Lemma (Eigenschaften von Projektionen):

  • \(P\) ist eine Projektion auf \(Y\) genau dann, wenn \(P\colon X \rightarrow Y\) und \(P|_Y = \id \).

  • Wenn \(P\) eine Projektion ist, dann ist \(X = \Kern (P) \oplus \Bild (P)\).

  • Wenn \(P\) eine Projektion ist, dann ist \(\id - P\) auch eine Projektion mit
    \(\Kern (\id - P) = \Bild (P)\) und \(\Bild (\id - P) = \Kern (P)\).

  • Zu jedem Unterraum \(Y \subset X\) existiert eine Projektion auf \(Y\).

Bemerkung: Für den Beweis der vierten Eigenschaft benötigt man das Auswahlaxiom.

Menge der stetigen Projektionen:  Sei \(X\) ein normierter Raum.
Dann heißt \(\P (X) := \{P \in \Lin (X) \;|\; P^2 = P\}\) die Menge der stetigen Projektionen.

Lemma (Eigenschaften von stetigen Projektionen): Sei \(P \in \P (X)\). Dann gilt:

  • \(\Kern (P)\) und \(\Bild (P)\) sind abgeschlossen in \(X\).

  • \(\norm {P} \ge 1\) oder \(P = 0\)

Satz (Satz vom abgeschlossenen Komplement): Seien \(X\) ein Banachraum, \(Y \subset X\) ein abgeschlossener Unterraum und \(Z \subset X\) ein Unterraum mit \(Y \oplus Z = X\). Dann sind äquivalent:

  • Es gibt eine stetige Projektion \(P\) auf \(Y\) mit \(Z = \Kern (P)\).

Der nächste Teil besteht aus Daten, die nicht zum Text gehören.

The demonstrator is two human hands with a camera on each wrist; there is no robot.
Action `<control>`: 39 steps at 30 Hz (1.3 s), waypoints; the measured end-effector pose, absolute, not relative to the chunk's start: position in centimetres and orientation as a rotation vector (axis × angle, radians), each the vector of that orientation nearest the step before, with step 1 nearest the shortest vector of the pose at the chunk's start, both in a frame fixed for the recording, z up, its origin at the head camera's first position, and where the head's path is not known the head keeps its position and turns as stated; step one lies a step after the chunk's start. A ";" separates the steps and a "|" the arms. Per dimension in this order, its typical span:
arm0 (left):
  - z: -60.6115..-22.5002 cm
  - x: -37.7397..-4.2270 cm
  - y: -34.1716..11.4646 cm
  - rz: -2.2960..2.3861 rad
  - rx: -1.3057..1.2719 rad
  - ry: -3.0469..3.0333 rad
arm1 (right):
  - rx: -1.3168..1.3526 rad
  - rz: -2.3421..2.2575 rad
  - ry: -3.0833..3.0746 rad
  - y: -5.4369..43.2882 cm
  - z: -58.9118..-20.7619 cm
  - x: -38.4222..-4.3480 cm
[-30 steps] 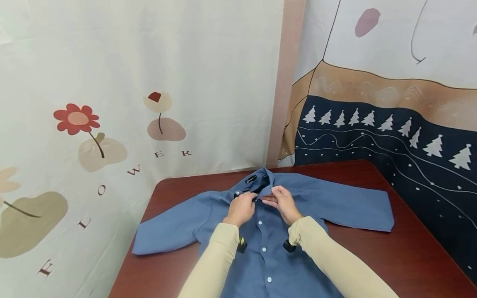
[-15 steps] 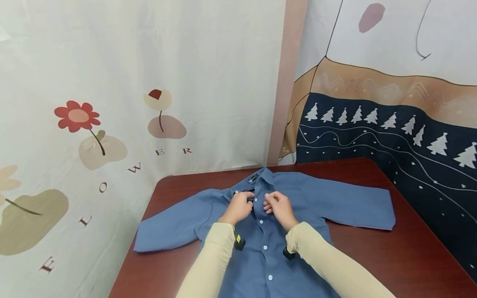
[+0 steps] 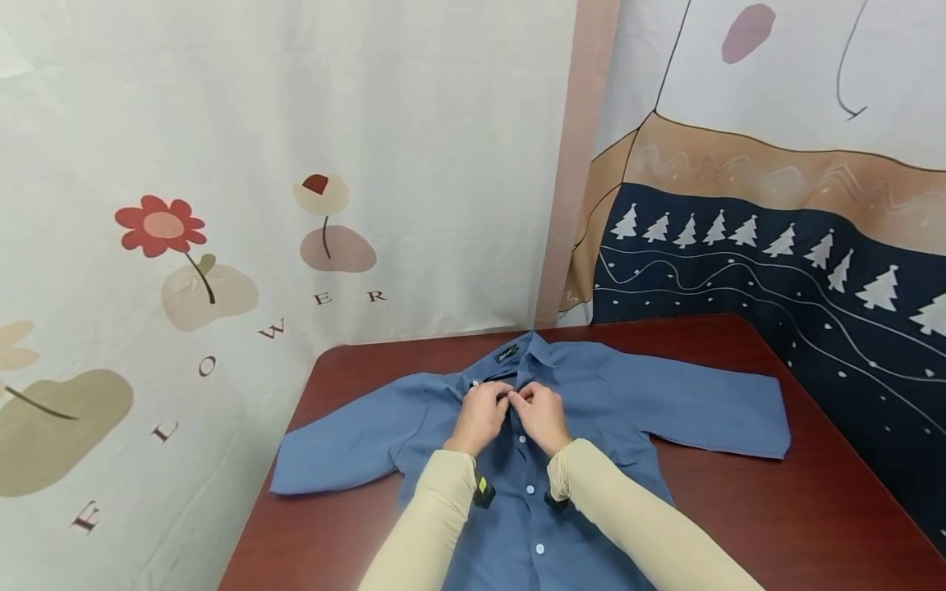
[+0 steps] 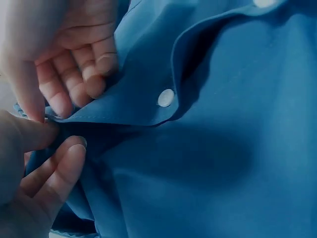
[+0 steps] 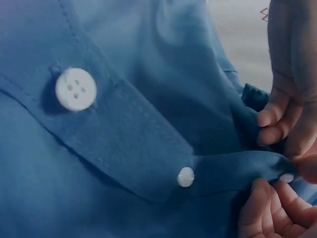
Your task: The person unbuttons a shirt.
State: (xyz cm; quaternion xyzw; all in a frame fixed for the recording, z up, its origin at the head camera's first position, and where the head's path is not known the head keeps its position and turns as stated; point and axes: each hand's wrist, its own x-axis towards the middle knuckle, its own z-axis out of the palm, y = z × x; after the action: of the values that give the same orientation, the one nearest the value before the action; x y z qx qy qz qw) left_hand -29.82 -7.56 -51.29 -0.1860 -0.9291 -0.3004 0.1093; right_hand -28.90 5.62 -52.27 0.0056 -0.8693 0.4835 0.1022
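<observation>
A blue button-up shirt lies front up, its sleeves spread to both sides. Near the neck my left hand and right hand meet, fingertips almost together. Each pinches the front placket just below the collar. A small white button shows between the fingertips in the right wrist view. Lower down the placket, another white button and a four-hole button are through the cloth. In the left wrist view, the placket edge runs from the pinching fingers past a white button.
The shirt lies on a reddish-brown table. Behind it hangs a pale cloth printed with flowers and letters; a dark cloth with white trees hangs at the right. Black devices sit at both wrists.
My right hand has let go of the collar edge, dropped lower and moved left to the placket beside my left hand. The collar's right side now lies folded down.
</observation>
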 end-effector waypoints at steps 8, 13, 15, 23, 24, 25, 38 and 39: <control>-51.5 -29.6 -7.2 -0.869 -0.474 -2.710 | 0.111 1.315 -2.558 5.7 -52.3 -29.1; -50.9 -29.4 -6.9 -0.888 -0.371 -2.763 | 0.136 1.393 -2.513 5.9 -52.5 -29.1; -50.9 -29.4 -7.0 -0.968 -0.357 -2.751 | 0.125 1.486 -2.482 6.0 -52.5 -29.2; -51.7 -29.6 -7.3 -1.516 -0.280 -2.535 | -0.042 2.105 -2.271 6.5 -52.8 -29.7; -51.8 -29.6 -7.3 -1.561 -0.267 -2.510 | -0.051 2.153 -2.243 6.5 -52.8 -29.7; -51.9 -29.6 -7.3 -1.593 -0.256 -2.487 | -0.052 2.192 -2.216 6.6 -52.7 -29.6; -52.1 -29.4 -7.7 -1.798 -0.259 -2.363 | -0.025 2.423 -2.071 6.8 -52.3 -29.4; -52.1 -29.4 -7.7 -1.813 -0.258 -2.360 | -0.022 2.441 -2.061 6.9 -52.4 -29.4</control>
State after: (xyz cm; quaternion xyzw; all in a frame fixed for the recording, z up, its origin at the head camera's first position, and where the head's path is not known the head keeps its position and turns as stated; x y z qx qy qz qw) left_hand -29.41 -7.71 -52.06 -0.0863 -0.7877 -0.6050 0.0772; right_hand -29.39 6.86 -52.35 -0.0069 -0.6449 0.7637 -0.0266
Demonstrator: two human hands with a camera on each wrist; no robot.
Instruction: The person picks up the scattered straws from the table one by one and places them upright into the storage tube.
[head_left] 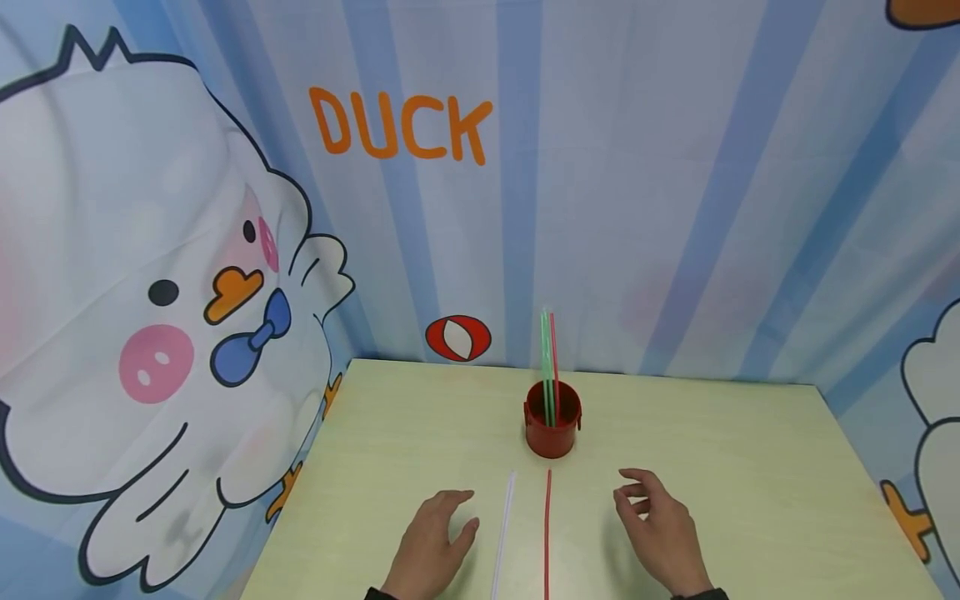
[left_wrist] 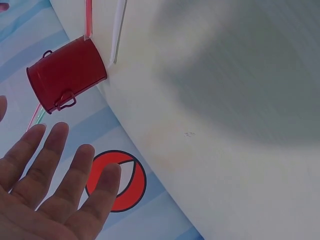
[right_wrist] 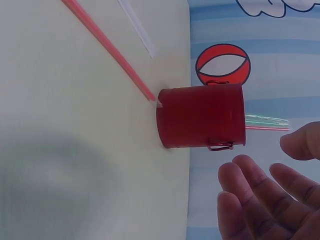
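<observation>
My left hand (head_left: 432, 540) hovers over the table left of a white straw (head_left: 503, 529), its fingers relaxed and nothing held. To the right of a red straw (head_left: 547, 533), my right hand (head_left: 663, 533) hangs with loosely bent fingers, also holding nothing. Both straws lie lengthwise on the table between the hands, side by side and apart. Clear wrapping shows at the red one's far end in the right wrist view. Beyond them a small red bucket (head_left: 551, 443) with side handles stands upright. Green straws (head_left: 547, 362) and another red straw (head_left: 555, 346) stick up out of it.
The pale table (head_left: 750, 467) ends at a hanging blue striped cloth (head_left: 600, 208) behind it. The cloth carries a large printed duck (head_left: 112, 275) on the left, the word DUCK and a red-and-white ball.
</observation>
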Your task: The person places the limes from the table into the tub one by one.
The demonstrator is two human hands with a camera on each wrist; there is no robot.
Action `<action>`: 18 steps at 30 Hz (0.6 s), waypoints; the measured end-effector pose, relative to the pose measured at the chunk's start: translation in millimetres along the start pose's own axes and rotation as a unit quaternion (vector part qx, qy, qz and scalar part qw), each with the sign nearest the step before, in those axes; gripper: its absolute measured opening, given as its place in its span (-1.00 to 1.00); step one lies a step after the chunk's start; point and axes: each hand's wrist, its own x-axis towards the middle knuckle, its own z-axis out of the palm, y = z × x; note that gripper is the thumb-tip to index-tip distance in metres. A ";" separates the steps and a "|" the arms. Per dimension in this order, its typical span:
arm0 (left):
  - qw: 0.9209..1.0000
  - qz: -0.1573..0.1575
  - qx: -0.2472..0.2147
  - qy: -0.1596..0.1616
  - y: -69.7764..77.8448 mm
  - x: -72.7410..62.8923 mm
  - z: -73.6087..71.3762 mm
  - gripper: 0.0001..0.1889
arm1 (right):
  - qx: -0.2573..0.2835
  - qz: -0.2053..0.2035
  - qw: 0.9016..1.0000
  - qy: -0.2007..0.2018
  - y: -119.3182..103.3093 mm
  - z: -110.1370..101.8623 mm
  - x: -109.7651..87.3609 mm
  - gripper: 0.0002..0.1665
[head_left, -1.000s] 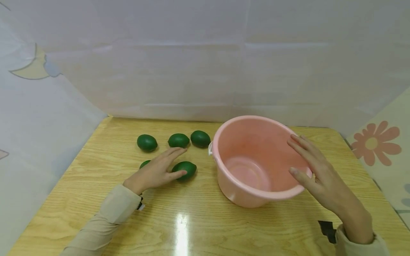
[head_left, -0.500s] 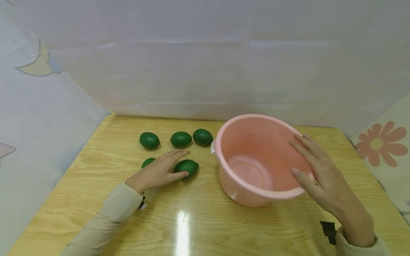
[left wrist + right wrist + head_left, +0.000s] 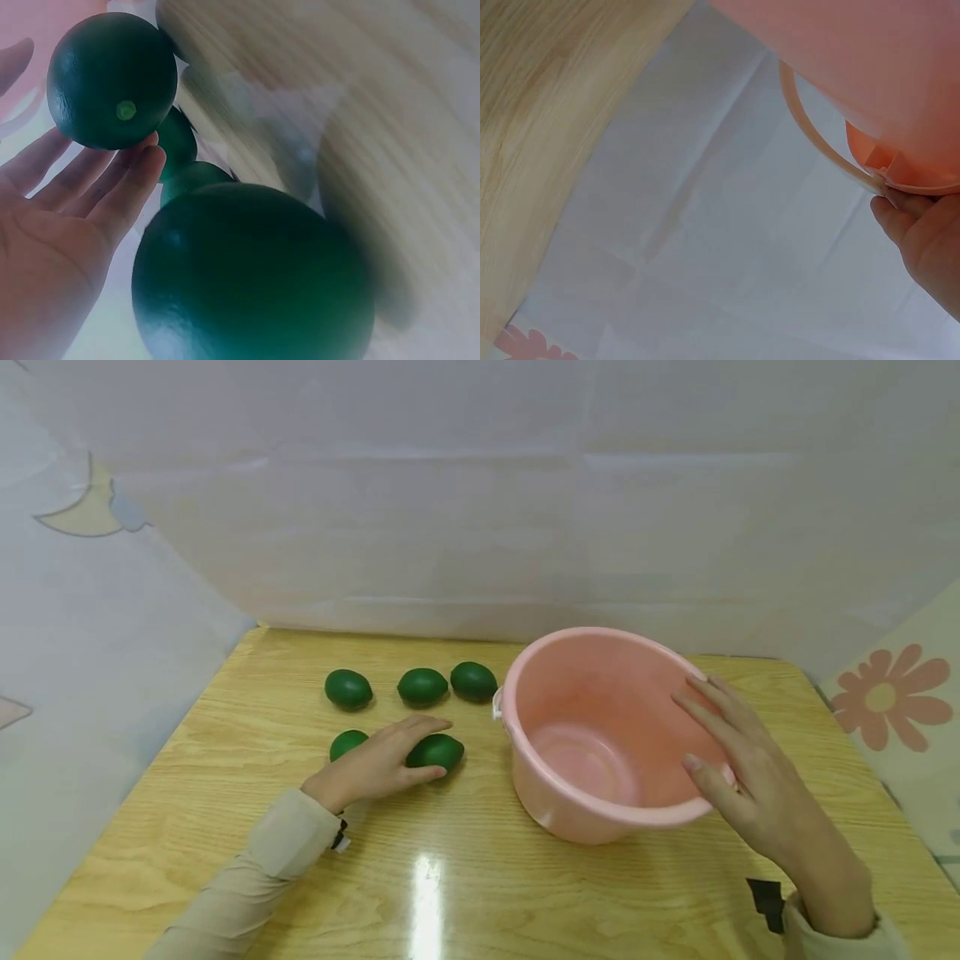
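My left hand (image 3: 378, 762) reaches around a dark green lime (image 3: 437, 752) on the table, with thumb and fingers spread on either side. In the left wrist view, the fingertips lie right at that lime (image 3: 112, 79) and the thumb stands apart from it. A second lime (image 3: 347, 744) is partly hidden behind the hand. On the right, my right hand (image 3: 761, 777) holds the rim of a pink plastic bucket (image 3: 558, 806), index finger and thumb over the edge. The right wrist view shows other fingers under the rim, by the bucket's pale handle (image 3: 810, 131).
Three more limes lie in a back row: one at left (image 3: 348, 690), one in the middle (image 3: 422, 687) and one (image 3: 473, 682) close to the bucket. Behind the wooden table (image 3: 480, 893) hangs a pale sheet (image 3: 450, 552). The bucket's visible floor is bare.
My left hand has moved slightly right, its fingers now farther around the near lime and more of the second lime showing. The right hand and the bucket have stayed in place.
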 end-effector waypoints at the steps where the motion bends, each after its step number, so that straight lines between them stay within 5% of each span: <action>1: 1.000 0.001 0.000 0.000 -0.4 0.3 0.6 -0.31 | 0.002 0.000 1.000 0.000 -0.2 0.3 0.1 -0.27; 18: 1.000 0.006 -0.003 -0.002 -4.7 4.3 3.5 -0.32 | 0.015 0.008 1.000 0.001 -1.1 1.1 0.3 -0.25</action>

  • \(Z\) ist abgeschlossen.

Bemerkung: Ist \(H\) ein Hilbertraum und \(Y \subset H\) ein abgeschlossener Unterraum, dann ist nach dem Projektionssatz die orthogonale Projektion \(P\) auf \(Y\) eine stetige Projektion auf \(Y\) im Sinne der obigen Definition und \(H = Y \oplus Y^\orth \) mit \(Y^\orth \) abgeschlossen. Wegen der Besselschen Ungleichung ist \(\norm {P} \le 1\), d. h. \(\norm {P} = 1\) oder \(P = 0\).

Satz (Projektionen auf endl.-dim. Unterräume):
Seien \(X\) ein normierter Raum, \(E \subset X\) ein endlich-dimensionaler Unterraum mit Basis
\(\{e_1, \dotsc , e_n\}\) und \(Y \subset X\) ein abgeschlossener Unterraum mit \(Y \cap E = \{0\}\). Dann gilt:

  • \(\exists _{e_1’, \dotsc , e_n’ \in X’} \forall _{i,j=1,\dotsc ,n}\; e_j’|_Y = 0,\; e_j’(e_i) = \delta _{ij}\)

  • Es gibt eine stetige Projektion \(P\) auf \(E\) mit \(Y \subset \Kern (P)\).